------ The data ------

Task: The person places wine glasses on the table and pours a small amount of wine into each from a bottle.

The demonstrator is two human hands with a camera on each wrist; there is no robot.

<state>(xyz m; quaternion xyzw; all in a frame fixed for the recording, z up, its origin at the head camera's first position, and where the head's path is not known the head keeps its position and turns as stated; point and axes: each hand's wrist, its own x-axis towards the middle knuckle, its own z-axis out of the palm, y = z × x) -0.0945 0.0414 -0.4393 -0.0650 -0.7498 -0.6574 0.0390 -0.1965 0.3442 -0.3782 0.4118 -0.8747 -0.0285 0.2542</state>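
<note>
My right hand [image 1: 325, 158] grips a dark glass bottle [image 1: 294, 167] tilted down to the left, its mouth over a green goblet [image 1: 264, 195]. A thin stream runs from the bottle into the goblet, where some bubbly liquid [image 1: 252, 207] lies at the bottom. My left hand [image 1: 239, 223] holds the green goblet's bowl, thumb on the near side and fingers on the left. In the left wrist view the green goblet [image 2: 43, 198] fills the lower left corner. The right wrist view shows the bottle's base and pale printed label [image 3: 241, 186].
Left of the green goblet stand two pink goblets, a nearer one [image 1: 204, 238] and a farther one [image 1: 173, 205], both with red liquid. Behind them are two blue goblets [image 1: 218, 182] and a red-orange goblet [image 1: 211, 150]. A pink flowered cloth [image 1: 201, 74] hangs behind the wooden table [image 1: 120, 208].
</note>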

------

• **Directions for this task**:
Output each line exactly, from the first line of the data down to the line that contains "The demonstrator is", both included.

• **Output of the task**:
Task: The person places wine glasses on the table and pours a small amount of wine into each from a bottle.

The demonstrator is two human hands with a camera on each wrist; there is no robot.

The exercise asks for nothing more than this.